Department of Psychiatry, Icahn School of Medicine at Mount Sinai, New York, NY, 10029, USA.
Department of Neuroscience, Friedman Brain Institute, Icahn School of Medicine at Mount Sinai, New York, NY, 10029, USA.
Nat Commun. 2020 Sep 14;11(1):4634. doi: 10.1038/s41467-020-18114-3.

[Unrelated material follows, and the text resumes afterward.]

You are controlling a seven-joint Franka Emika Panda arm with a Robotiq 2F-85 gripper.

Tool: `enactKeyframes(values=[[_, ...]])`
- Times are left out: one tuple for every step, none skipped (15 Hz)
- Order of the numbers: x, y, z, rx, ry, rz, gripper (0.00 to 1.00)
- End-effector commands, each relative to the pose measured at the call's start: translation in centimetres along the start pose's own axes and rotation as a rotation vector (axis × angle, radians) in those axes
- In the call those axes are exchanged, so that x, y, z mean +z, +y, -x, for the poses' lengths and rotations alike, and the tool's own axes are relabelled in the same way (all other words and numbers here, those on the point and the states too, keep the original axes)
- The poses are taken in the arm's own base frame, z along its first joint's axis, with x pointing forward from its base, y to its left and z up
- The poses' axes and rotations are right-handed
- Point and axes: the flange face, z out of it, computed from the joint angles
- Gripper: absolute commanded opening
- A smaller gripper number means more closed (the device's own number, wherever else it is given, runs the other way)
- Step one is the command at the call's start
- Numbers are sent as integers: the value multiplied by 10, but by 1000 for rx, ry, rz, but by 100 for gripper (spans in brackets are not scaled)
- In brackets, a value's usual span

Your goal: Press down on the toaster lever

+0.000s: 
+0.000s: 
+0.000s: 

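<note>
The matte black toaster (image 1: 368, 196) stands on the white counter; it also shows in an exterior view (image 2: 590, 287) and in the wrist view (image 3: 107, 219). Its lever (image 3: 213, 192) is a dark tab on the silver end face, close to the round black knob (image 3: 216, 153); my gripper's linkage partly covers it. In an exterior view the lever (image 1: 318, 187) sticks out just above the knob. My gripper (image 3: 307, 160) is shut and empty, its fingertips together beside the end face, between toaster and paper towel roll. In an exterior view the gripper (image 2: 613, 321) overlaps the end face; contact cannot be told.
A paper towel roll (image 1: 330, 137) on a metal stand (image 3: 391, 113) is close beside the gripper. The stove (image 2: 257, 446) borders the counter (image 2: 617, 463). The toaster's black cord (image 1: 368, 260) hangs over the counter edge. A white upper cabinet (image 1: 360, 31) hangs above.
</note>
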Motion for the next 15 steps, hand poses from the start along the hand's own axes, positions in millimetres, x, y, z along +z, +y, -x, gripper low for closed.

The current opioid epidemic necessitates a better understanding of human addiction neurobiology to develop efficacious treatment approaches. Here, we perform genome-wide assessment of chromatin accessibility of the human striatum in heroin users and matched controls. Our study reveals distinct neuronal and non-neuronal epigenetic signatures, and identifies a locus in the proximity of the gene encoding tyrosine kinase FYN as the most affected region in neurons. FYN expression, kinase activity and the phosphorylation of its target Tau are increased by heroin use in the post-mortem human striatum, as well as in rats trained to self-administer heroin and primary striatal neurons treated with chronic morphine in vitro. Pharmacological or genetic manipulation of FYN activity significantly attenuates heroin self-administration and responding for drug-paired cues in rodents. Our findings suggest that striatal FYN is an important driver of heroin-related neurodegenerative-like pathology and drug-taking behavior, making FYN a promising therapeutic target for heroin use disorder.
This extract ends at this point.